- TASK OBJECTIVE:
Search the entries below for the word "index" and copy every line where it appears.

- Items from a data source:

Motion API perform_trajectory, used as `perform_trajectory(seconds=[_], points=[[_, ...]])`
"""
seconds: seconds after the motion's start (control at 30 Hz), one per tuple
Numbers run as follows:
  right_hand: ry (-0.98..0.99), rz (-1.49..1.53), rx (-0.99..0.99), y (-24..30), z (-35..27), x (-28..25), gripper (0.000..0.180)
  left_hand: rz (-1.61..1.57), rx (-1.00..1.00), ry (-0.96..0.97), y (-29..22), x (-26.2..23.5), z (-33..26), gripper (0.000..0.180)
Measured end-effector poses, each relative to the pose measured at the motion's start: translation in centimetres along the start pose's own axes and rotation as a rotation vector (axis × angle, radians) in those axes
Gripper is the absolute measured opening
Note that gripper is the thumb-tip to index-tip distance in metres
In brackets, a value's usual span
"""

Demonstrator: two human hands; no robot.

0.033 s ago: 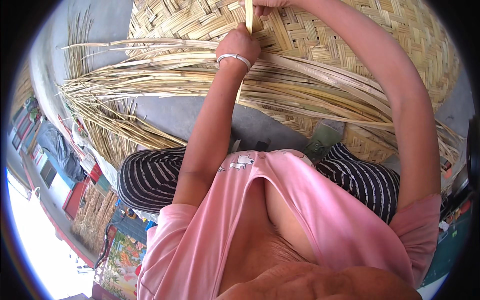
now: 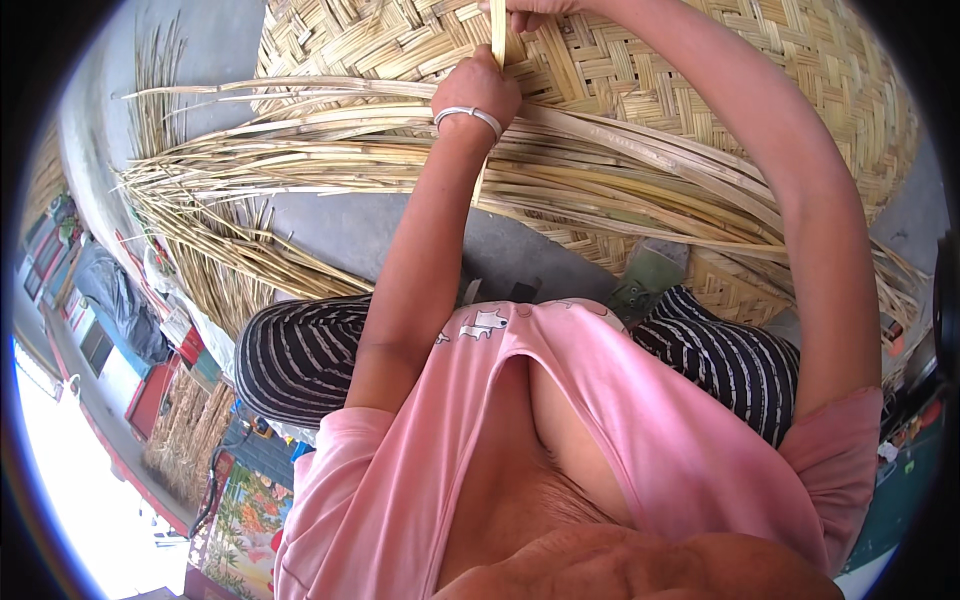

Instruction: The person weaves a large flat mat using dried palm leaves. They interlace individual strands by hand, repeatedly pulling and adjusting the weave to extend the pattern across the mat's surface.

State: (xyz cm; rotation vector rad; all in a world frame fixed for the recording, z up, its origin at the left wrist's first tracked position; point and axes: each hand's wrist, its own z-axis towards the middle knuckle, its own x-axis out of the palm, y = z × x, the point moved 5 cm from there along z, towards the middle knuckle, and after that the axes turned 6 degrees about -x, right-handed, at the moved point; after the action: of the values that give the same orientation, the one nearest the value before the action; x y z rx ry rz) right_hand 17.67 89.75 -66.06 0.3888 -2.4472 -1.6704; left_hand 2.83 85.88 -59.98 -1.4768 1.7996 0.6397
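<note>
My left hand (image 2: 478, 92), with a white band at the wrist, is closed around a pale flat reed strip (image 2: 498, 38) that stands out above the fist. Its lower tail shows below the wrist. At the top edge my right hand (image 2: 533, 13) is partly cut off by the frame; its fingers curl against the upper part of that strip. Under both hands spreads a large woven mat (image 2: 640, 75) with a slanting weave. Across its near part lies a bundle of long split reeds (image 2: 610, 165), passing beneath my left wrist.
More thin reeds (image 2: 240, 255) lie at the left on the grey floor (image 2: 325, 225). Another small bunch of reeds (image 2: 158, 80) lies at the far left. A dull green piece (image 2: 645, 275) sits by my knees in striped trousers (image 2: 300, 350). Household clutter stands along the left side.
</note>
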Motion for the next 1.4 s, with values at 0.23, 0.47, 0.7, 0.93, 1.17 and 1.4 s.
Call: perform_trajectory(seconds=[0.23,0.47,0.7,0.93,1.17,1.4], points=[[0.079,0.082,0.088,-1.2,0.7,0.5,0.018,0.014,-0.023,0.034,-0.7,-0.8,0.2,0.032],[0.152,-0.082,0.245,-0.6,-0.5,1.0,0.022,-0.143,-0.021,-0.069,0.5,-0.5,0.4,0.028],[-0.111,0.268,0.146,2.1,-1.5,-0.4,0.011,-1.087,-0.034,-0.03,2.5,0.1,-0.4,0.024],[-0.239,0.183,0.095,1.5,4.0,-2.5,0.016,-1.572,-0.1,0.155,0.5,-8.9,-8.6,0.054],[-0.191,0.029,0.11,0.2,3.8,-1.3,0.02,-1.405,0.068,0.118,4.4,-17.9,-14.0,0.035],[-0.067,-0.019,0.137,-1.1,1.8,1.6,0.02,-1.53,0.219,0.317,4.4,-19.1,-12.4,0.033]])
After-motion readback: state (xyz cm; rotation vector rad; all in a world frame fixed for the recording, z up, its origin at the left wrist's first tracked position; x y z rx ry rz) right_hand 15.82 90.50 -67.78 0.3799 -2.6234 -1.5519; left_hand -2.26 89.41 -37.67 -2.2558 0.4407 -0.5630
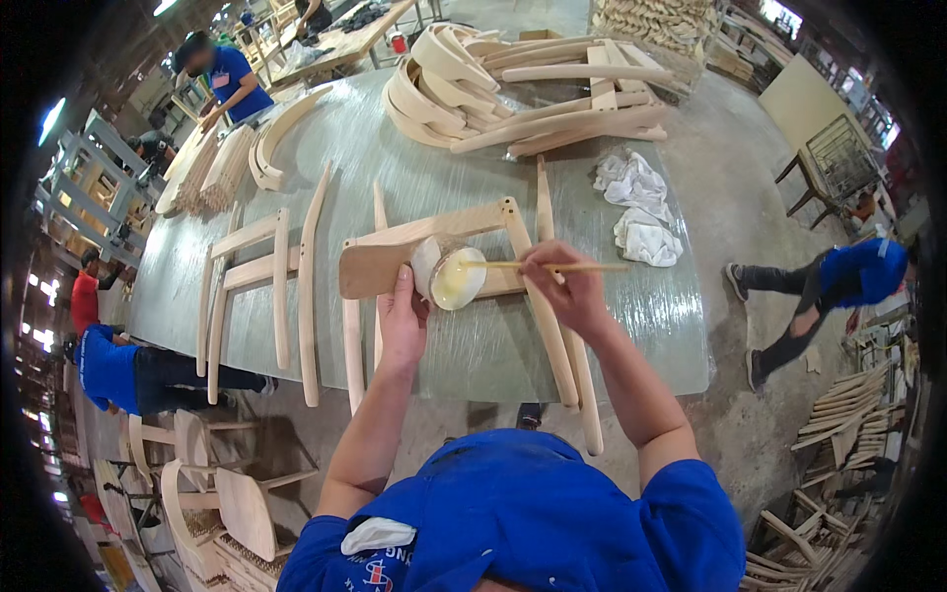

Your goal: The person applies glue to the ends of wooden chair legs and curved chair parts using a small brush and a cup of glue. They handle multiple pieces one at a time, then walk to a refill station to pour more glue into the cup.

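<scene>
In my left hand (402, 321) is a small whitish cup (427, 264), tilted so that the pale yellow, glue-like stuff inside (456, 281) shows. A flat brown wooden panel (370, 271) lies right beside my left fingers; whether they also grip it I cannot tell. My right hand (567, 286) pinches a thin wooden stick (503, 264), whose left end reaches into the cup; its tip is hard to make out. Under both hands lies a pale wooden chair frame (449, 223), with a leg (547, 340) running toward me past my right hand.
Another chair frame (281, 266) lies on the film-covered table (335, 138) at left. Curved wooden parts (434, 109) are piled at the far side, with slats (227, 163) at far left. White cloths (636, 207) lie at right. A person in blue (232, 84) works across the table.
</scene>
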A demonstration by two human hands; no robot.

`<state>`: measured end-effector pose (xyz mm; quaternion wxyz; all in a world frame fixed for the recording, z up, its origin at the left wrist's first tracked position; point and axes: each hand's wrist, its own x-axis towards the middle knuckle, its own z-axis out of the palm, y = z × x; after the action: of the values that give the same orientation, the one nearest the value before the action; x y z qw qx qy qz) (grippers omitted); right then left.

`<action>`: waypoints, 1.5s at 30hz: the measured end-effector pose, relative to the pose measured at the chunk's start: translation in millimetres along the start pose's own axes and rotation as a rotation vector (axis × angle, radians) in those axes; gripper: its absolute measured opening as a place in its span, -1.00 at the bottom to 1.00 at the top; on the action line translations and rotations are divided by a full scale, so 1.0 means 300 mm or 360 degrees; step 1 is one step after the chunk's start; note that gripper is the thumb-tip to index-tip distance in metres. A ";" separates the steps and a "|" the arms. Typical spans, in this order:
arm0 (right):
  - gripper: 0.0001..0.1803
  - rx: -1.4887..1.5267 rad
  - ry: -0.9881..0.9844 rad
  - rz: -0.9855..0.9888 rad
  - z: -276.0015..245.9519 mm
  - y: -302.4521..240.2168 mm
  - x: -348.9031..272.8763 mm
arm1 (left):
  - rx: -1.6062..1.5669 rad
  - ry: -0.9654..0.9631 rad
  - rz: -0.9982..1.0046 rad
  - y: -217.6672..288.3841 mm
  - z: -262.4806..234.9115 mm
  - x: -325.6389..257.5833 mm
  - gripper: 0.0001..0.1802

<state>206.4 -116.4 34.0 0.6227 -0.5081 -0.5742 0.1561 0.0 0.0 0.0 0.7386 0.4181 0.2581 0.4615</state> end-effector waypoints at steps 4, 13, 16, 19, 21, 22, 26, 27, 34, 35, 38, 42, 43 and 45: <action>-0.96 0.0072 0.0197 -0.0101 0.043 -0.126 -0.024 | -0.0025 -0.0118 0.0322 0.081 0.056 -0.024 -0.66; -0.93 0.0469 0.0438 -0.0134 0.140 -0.208 -0.034 | -0.0213 -0.0304 0.0686 0.165 0.048 -0.040 -0.66; -0.90 0.0771 0.0522 0.0300 0.159 -0.160 -0.036 | -0.0191 -0.0279 0.0592 0.139 0.040 -0.024 -0.65; -0.88 0.1197 0.0564 0.0669 0.158 -0.072 -0.051 | -0.0204 -0.0238 0.0398 0.088 0.035 -0.008 -0.65; -0.87 0.1405 0.0615 0.0811 0.142 -0.031 -0.069 | -0.0277 -0.0191 0.0223 0.054 0.049 -0.012 -0.63; -0.87 0.1464 0.0653 0.0864 0.132 -0.017 -0.077 | -0.0339 -0.0157 0.0122 0.038 0.061 -0.018 -0.63; -0.91 0.1419 0.0597 0.0898 0.085 0.015 -0.094 | -0.0386 -0.0044 -0.0279 -0.046 0.032 0.005 -0.57; -0.92 0.1413 0.0621 0.0882 0.074 0.020 -0.096 | -0.0421 -0.0042 -0.0358 -0.071 0.030 0.012 -0.60; -0.89 0.1339 0.0947 0.1245 -0.005 0.175 -0.157 | -0.0491 0.0011 -0.0712 -0.248 0.070 0.053 -0.60; -0.88 0.1323 0.0973 0.1304 -0.019 0.206 -0.174 | -0.0502 0.0004 -0.0739 -0.272 0.083 0.057 -0.59; -0.80 0.1291 0.1108 0.1438 -0.044 0.267 -0.200 | -0.0474 -0.0066 -0.0849 -0.333 0.109 0.071 -0.57; -0.75 0.1179 0.1155 0.1487 -0.109 0.289 -0.204 | -0.0485 -0.0076 -0.0904 -0.393 0.159 0.084 -0.51; -0.76 0.1173 0.1160 0.1501 -0.126 0.293 -0.206 | -0.0491 -0.0082 -0.0918 -0.403 0.172 0.088 -0.51; -0.78 0.1162 0.1161 0.1522 -0.159 0.302 -0.208 | -0.0493 -0.0086 -0.0926 -0.418 0.188 0.095 -0.51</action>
<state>265.2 -147.2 -65.9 0.7693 -0.4834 0.0468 0.4152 114.4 -23.8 -77.9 0.9009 0.2217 0.2737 0.2535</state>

- RESULT FOR THIS TASK:
Note that gripper is the thumb-tip to index-tip distance in metres
`<action>`: waypoints, 1.5s at 30hz: the measured end-effector pose, relative to the pose measured at the chunk's start: translation in millimetres along the start pose's own axes and rotation as a rotation vector (axis × angle, radians) in those axes; gripper: its absolute measured opening as a place in its span, -1.00 at the bottom to 1.00 at the top; on the action line translations and rotations are divided by a full scale, so 1.0 means 300 mm or 360 degrees; step 1 is one step after the chunk's start; note that gripper is the thumb-tip to index-tip distance in metres. A ";" separates the steps and a "|" the arms. Typical spans, in this order:

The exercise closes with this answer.